Problem details — The answer should reproduce every entry exactly and contain no images.

[Collected data entries]

↓↓↓

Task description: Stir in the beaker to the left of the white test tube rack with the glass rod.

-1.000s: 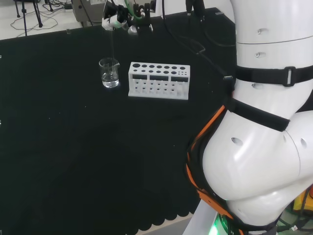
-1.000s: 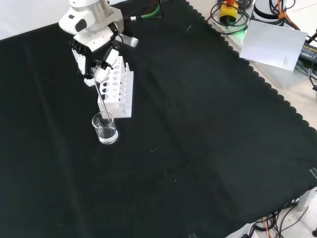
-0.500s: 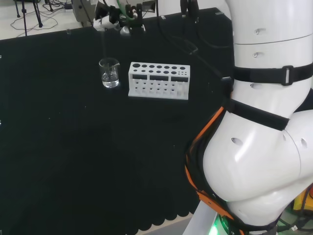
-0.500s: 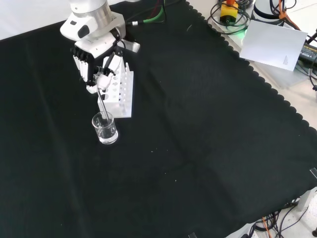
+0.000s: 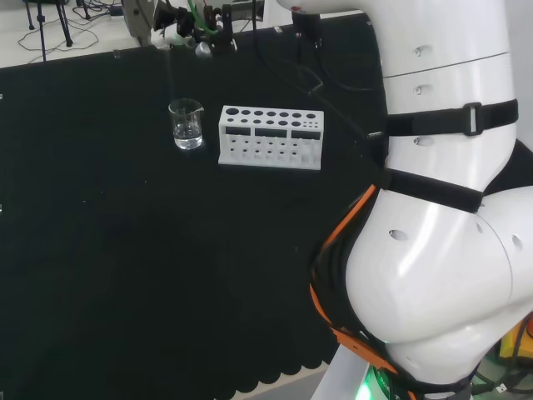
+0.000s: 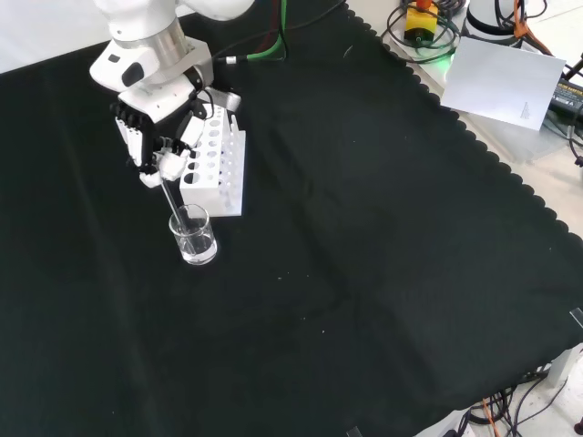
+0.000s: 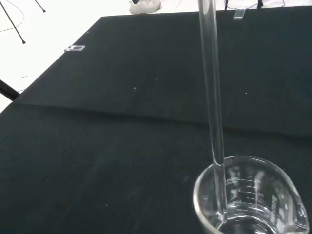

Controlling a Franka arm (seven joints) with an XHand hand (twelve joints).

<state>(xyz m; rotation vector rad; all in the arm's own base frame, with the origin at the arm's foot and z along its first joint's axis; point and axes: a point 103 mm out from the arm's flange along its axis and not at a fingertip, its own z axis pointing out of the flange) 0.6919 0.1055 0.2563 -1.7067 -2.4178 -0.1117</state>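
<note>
1. Hand (image 6: 150, 137): fingers curled, pinching the upper end of the glass rod (image 6: 173, 202). It hangs above the desk (image 6: 383, 273), over the near end of the rack in the front view.

2. Glass rod: runs down from the hand at a slight slant into the beaker (image 6: 193, 236). The wrist view shows the rod (image 7: 212, 97) passing inside the rim close to one wall, its tip near the bottom of the beaker (image 7: 251, 200).

3. Beaker: below the hand, upright, clear, holding a shallow layer of clear liquid. In the head view the beaker (image 5: 186, 124) stands just left of the white test tube rack (image 5: 271, 137), apart from it.

4. Rack: white test tube rack (image 6: 217, 162) lies just beside and partly under the hand in the front view; no tubes can be made out in it.

5. Change noted: over the last second the hand has shifted leftward in both the head and front views, and the rod's slant has altered, while the beaker and rack have not moved.

6. Assessment: the sideways travel with the tip kept inside suggests stirring is under way. Risk: the rod is near the wall and could tip the beaker.
</note>
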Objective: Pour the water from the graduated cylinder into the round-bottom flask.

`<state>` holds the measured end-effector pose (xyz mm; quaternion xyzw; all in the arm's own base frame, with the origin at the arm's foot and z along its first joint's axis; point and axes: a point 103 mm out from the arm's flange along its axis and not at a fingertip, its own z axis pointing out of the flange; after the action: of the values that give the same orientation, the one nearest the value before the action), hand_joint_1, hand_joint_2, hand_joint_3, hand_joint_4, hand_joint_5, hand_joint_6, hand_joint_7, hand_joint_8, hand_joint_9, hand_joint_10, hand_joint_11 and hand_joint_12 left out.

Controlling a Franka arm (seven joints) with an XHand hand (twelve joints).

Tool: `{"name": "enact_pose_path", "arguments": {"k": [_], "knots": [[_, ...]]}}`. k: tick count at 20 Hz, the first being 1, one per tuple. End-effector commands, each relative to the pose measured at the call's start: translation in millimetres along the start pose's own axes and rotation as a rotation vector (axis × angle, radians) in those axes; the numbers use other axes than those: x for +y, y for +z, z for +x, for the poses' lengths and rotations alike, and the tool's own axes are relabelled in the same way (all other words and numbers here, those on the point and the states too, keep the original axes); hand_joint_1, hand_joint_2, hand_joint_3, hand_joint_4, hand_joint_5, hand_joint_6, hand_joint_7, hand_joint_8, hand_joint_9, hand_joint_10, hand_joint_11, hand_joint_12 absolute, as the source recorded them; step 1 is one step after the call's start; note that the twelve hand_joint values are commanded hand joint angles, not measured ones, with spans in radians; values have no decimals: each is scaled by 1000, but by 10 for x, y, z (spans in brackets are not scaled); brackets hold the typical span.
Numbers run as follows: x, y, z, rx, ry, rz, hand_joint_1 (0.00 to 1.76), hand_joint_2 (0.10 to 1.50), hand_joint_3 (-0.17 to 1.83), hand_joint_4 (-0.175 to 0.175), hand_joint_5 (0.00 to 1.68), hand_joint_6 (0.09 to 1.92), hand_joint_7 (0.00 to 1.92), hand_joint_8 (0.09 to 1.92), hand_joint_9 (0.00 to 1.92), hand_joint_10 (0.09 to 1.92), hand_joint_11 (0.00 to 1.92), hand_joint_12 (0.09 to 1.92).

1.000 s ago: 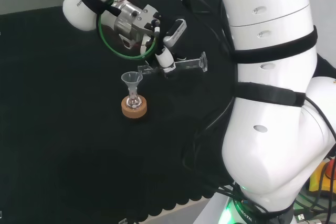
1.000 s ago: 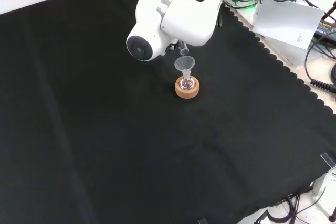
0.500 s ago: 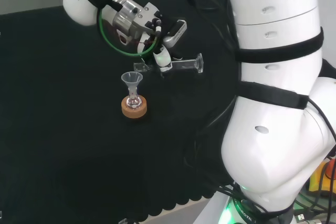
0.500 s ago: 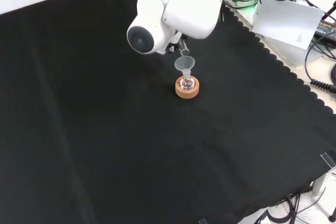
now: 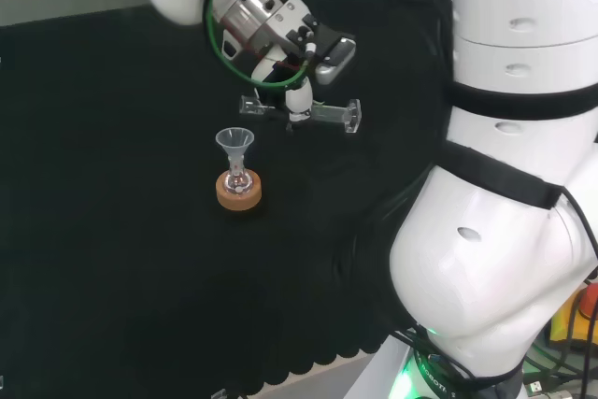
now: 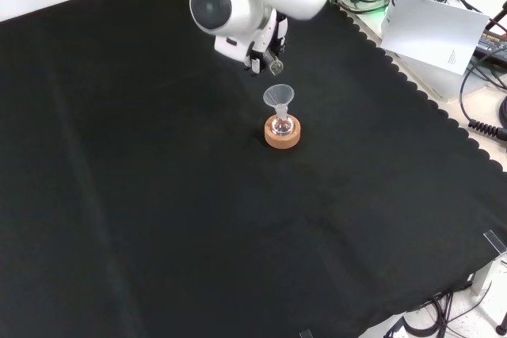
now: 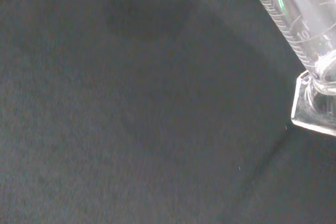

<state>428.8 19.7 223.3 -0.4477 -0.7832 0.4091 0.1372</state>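
Lifted since the earlier head view, the graduated cylinder (image 5: 301,111) is now carried higher above the round-bottom flask (image 5: 239,179) and a little further toward the arm's white links (image 5: 509,165). Its tilt has also eased: it is held nearly level, where its mouth was dipped toward the flask before. In the head view the cylinder's mouth end is seen up and to the right of the flask, clear of it, and its flat foot points away from the flask toward the links. No water can be made out inside the cylinder. In the wrist view its printed scale and square foot (image 7: 314,109) are seen close against the black cloth (image 7: 131,129).

The hand (image 5: 299,91) is closed around the middle of the cylinder, with fingers curled over it from above. In the front view the hand (image 6: 265,45) is seen just above the flask, partly behind the arm's link with the round grey cap (image 6: 207,5); that link has risen toward the view's top.

The flask is stood upright in a cork ring (image 5: 238,193), with a clear funnel (image 5: 234,142) set in its neck. Whether any liquid is in the flask cannot be told. Flask, funnel and ring have kept their place on the cloth.
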Motion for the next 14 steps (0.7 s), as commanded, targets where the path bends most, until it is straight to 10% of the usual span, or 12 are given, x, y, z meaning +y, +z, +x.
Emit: {"name": "enact_pose_path", "arguments": {"k": [1,14], "knots": [[-69,100,-179,120,-62,-197,1225,1099,-3,42,1004,984,1057,897,1448,87,1294,732],[173,20,-230,268,-108,-346,1224,1099,-2,43,1006,985,1050,904,1444,87,1294,729]]}}
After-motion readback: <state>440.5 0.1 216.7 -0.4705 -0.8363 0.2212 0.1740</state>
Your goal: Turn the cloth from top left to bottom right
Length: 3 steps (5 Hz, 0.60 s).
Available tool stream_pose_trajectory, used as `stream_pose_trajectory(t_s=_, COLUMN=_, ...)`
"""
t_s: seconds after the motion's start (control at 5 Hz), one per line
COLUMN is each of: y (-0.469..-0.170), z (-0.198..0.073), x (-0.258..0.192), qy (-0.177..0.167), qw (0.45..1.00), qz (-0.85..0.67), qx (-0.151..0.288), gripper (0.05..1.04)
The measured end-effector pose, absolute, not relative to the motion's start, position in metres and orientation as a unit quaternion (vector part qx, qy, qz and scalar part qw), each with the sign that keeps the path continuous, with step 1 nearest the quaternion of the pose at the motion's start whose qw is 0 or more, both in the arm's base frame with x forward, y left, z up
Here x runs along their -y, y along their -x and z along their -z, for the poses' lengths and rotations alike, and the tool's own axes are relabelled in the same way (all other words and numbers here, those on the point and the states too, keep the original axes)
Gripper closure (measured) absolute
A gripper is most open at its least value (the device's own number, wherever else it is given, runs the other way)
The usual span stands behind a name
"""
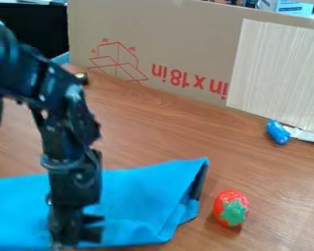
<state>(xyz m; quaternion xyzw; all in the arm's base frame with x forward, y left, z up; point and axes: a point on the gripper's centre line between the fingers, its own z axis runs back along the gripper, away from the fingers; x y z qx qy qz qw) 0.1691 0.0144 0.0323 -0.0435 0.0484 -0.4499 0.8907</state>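
Cloth: closest to my camera I have the bright blue fabric cloth, spread over the tabletop and running out of view at the left; its right end looks folded over, with a dark gap along that edge and one corner pointing away from me.
Gripper: I see the black two-finger gripper hanging down over the near part of the cloth; whether it is spread, pressed together or pinching fabric, I cannot tell.
Arm: the black jointed robot arm comes in from the upper left, passing in front of the cloth.
Strawberry: a red toy strawberry with a green leafy cap sits just right of the cloth, not touching it.
Small blue thing: I have a rounded, shiny blue object well beyond the cloth, to its right.
Cardboard: a tall brown board with red print stands behind the cloth.
Panel: a pale wood-grain sheet covers the cardboard's right part, beyond the cloth.
Table: reddish-brown wood lies under the cloth.
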Motion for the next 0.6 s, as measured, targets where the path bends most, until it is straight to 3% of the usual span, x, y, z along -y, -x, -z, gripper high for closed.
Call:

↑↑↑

Response area —
Task description: Stir in the beaker to the left of the white test tube rack with the glass rod.

-1.000s: 
-1.000s: 
-0.500s: 
-0.500s: 
+0.000s: 
+0.000s: 
+0.000s: 

Controlling a Franka arm (seven joints) with an XHand hand (twelve joints).

<state>(xyz m; rotation vector rad; all in the arm's own base frame, with the origin at the arm's foot and z along its first joint's axis; point and axes: a point 103 mm out from the arm's flange along its axis and not at a fingertip, its own z axis pointing out of the flange) 0.6919 0.1055 0.2563 -1.7067 -2.4178 -0.1117</state>
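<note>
1. Hand (image 6: 150, 137): fingers curled, pinching the upper end of the glass rod (image 6: 173, 202). It hangs above the desk (image 6: 383, 273), over the near end of the rack in the front view.

2. Glass rod: runs down from the hand at a slight slant into the beaker (image 6: 193, 236). The wrist view shows the rod (image 7: 212, 97) passing inside the rim close to one wall, its tip near the bottom of the beaker (image 7: 251, 200).

3. Beaker: below the hand, upright, clear, holding a shallow layer of clear liquid. In the head view the beaker (image 5: 186, 124) stands just left of the white test tube rack (image 5: 271, 137), apart from it.

4. Rack: white test tube rack (image 6: 217, 162) lies just beside and partly under the hand in the front view; no tubes can be made out in it.

5. Change noted: over the last second the hand has shifted leftward in both the head and front views, and the rod's slant has altered, while the beaker and rack have not moved.

6. Assessment: the sideways travel with the tip kept inside suggests stirring is under way. Risk: the rod is near the wall and could tip the beaker.
</note>
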Objective: Pour the water from the graduated cylinder into the round-bottom flask.

`<state>` holds the measured end-effector pose (xyz mm; quaternion xyzw; all in the arm's own base frame, with the origin at the arm's foot and z along its first joint's axis; point and axes: a point 103 mm out from the arm's flange along its axis and not at a fingertip, its own z axis pointing out of the flange; after the action: of the values that give the same orientation, the one nearest the value before the action), hand_joint_1, hand_joint_2, hand_joint_3, hand_joint_4, hand_joint_5, hand_joint_6, hand_joint_7, hand_joint_8, hand_joint_9, hand_joint_10, hand_joint_11 and hand_joint_12 left out.

Controlling a Franka arm (seven joints) with an XHand hand (twelve joints).

Tool: `{"name": "enact_pose_path", "arguments": {"k": [_], "knots": [[_, ...]]}}`. k: tick count at 20 Hz, the first being 1, one per tuple. End-effector commands, each relative to the pose measured at the call's start: translation in millimetres along the start pose's own axes and rotation as a rotation vector (axis × angle, radians) in those axes; the numbers use other axes than those: x for +y, y for +z, z for +x, for the poses' lengths and rotations alike, and the tool's own axes are relabelled in the same way (all other words and numbers here, those on the point and the states too, keep the original axes); hand_joint_1, hand_joint_2, hand_joint_3, hand_joint_4, hand_joint_5, hand_joint_6, hand_joint_7, hand_joint_8, hand_joint_9, hand_joint_10, hand_joint_11, hand_joint_12 absolute, as the source recorded them; step 1 is one step after the call's start; note that the twelve hand_joint values are commanded hand joint angles, not measured ones, with spans in radians; values have no decimals: each is scaled by 1000, but by 10 for x, y, z (spans in brackets are not scaled); brackets hold the typical span.
Numbers run as follows: x, y, z, rx, ry, rz, hand_joint_1 (0.00 to 1.76), hand_joint_2 (0.10 to 1.50), hand_joint_3 (-0.17 to 1.83), hand_joint_4 (-0.175 to 0.175), hand_joint_5 (0.00 to 1.68), hand_joint_6 (0.09 to 1.92), hand_joint_7 (0.00 to 1.92), hand_joint_8 (0.09 to 1.92), hand_joint_9 (0.00 to 1.92), hand_joint_10 (0.09 to 1.92), hand_joint_11 (0.00 to 1.92), hand_joint_12 (0.09 to 1.92).

1.000 s ago: 
1.000 s ago: 
0.500 s ago: 
0.500 s ago: 
now: 
now: 
now: 

<state>428.8 19.7 223.3 -0.4477 -0.7832 0.4091 0.1372</state>
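Lifted since the earlier head view, the graduated cylinder (image 5: 301,111) is now carried higher above the round-bottom flask (image 5: 239,179) and a little further toward the arm's white links (image 5: 509,165). Its tilt has also eased: it is held nearly level, where its mouth was dipped toward the flask before. In the head view the cylinder's mouth end is seen up and to the right of the flask, clear of it, and its flat foot points away from the flask toward the links. No water can be made out inside the cylinder. In the wrist view its printed scale and square foot (image 7: 314,109) are seen close against the black cloth (image 7: 131,129).

The hand (image 5: 299,91) is closed around the middle of the cylinder, with fingers curled over it from above. In the front view the hand (image 6: 265,45) is seen just above the flask, partly behind the arm's link with the round grey cap (image 6: 207,5); that link has risen toward the view's top.

The flask is stood upright in a cork ring (image 5: 238,193), with a clear funnel (image 5: 234,142) set in its neck. Whether any liquid is in the flask cannot be told. Flask, funnel and ring have kept their place on the cloth.
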Motion for the next 14 steps (0.7 s), as commanded, targets where the path bends most, until it is straight to 10% of the usual span, or 12 are given, x, y, z meaning +y, +z, +x.
Emit: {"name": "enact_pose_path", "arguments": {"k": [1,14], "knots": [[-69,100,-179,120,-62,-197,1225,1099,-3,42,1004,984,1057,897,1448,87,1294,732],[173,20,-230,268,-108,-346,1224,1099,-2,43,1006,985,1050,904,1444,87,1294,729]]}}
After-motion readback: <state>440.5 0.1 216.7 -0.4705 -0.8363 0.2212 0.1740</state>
Your goal: Turn the cloth from top left to bottom right
Length: 3 steps (5 Hz, 0.60 s).
Available tool stream_pose_trajectory, used as `stream_pose_trajectory(t_s=_, COLUMN=_, ...)`
"""
t_s: seconds after the motion's start (control at 5 Hz), one per line
COLUMN is each of: y (-0.469..-0.170), z (-0.198..0.073), x (-0.258..0.192), qy (-0.177..0.167), qw (0.45..1.00), qz (-0.85..0.67), qx (-0.151..0.288), gripper (0.05..1.04)
The measured end-effector pose, absolute, not relative to the motion's start, position in metres and orientation as a unit quaternion (vector part qx, qy, qz and scalar part qw), each with the sign that keeps the path continuous, with step 1 nearest the quaternion of the pose at the motion's start whose qw is 0 or more, both in the arm's base frame with x forward, y left, z up
Here x runs along their -y, y along their -x and z along their -z, for the poses' lengths and rotations alike, and the tool's own axes are relabelled in the same way (all other words and numbers here, those on the point and the states too, keep the original axes)
Gripper closure (measured) absolute
A gripper is most open at its least value (the device's own number, wherever else it is given, runs the other way)
The usual span stands behind a name
"""
<state>(xyz m; quaternion xyzw; all in the arm's base frame with x forward, y left, z up; point and axes: a point on the gripper's centre line between the fingers, its own z axis runs back along the gripper, away from the fingers; x y z qx qy qz qw) 0.1691 0.0144 0.0323 -0.0435 0.0484 -0.4499 0.8907</state>
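Cloth: closest to my camera I have the bright blue fabric cloth, spread over the tabletop and running out of view at the left; its right end looks folded over, with a dark gap along that edge and one corner pointing away from me.
Gripper: I see the black two-finger gripper hanging down over the near part of the cloth; whether it is spread, pressed together or pinching fabric, I cannot tell.
Arm: the black jointed robot arm comes in from the upper left, passing in front of the cloth.
Strawberry: a red toy strawberry with a green leafy cap sits just right of the cloth, not touching it.
Small blue thing: I have a rounded, shiny blue object well beyond the cloth, to its right.
Cardboard: a tall brown board with red print stands behind the cloth.
Panel: a pale wood-grain sheet covers the cardboard's right part, beyond the cloth.
Table: reddish-brown wood lies under the cloth.
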Motion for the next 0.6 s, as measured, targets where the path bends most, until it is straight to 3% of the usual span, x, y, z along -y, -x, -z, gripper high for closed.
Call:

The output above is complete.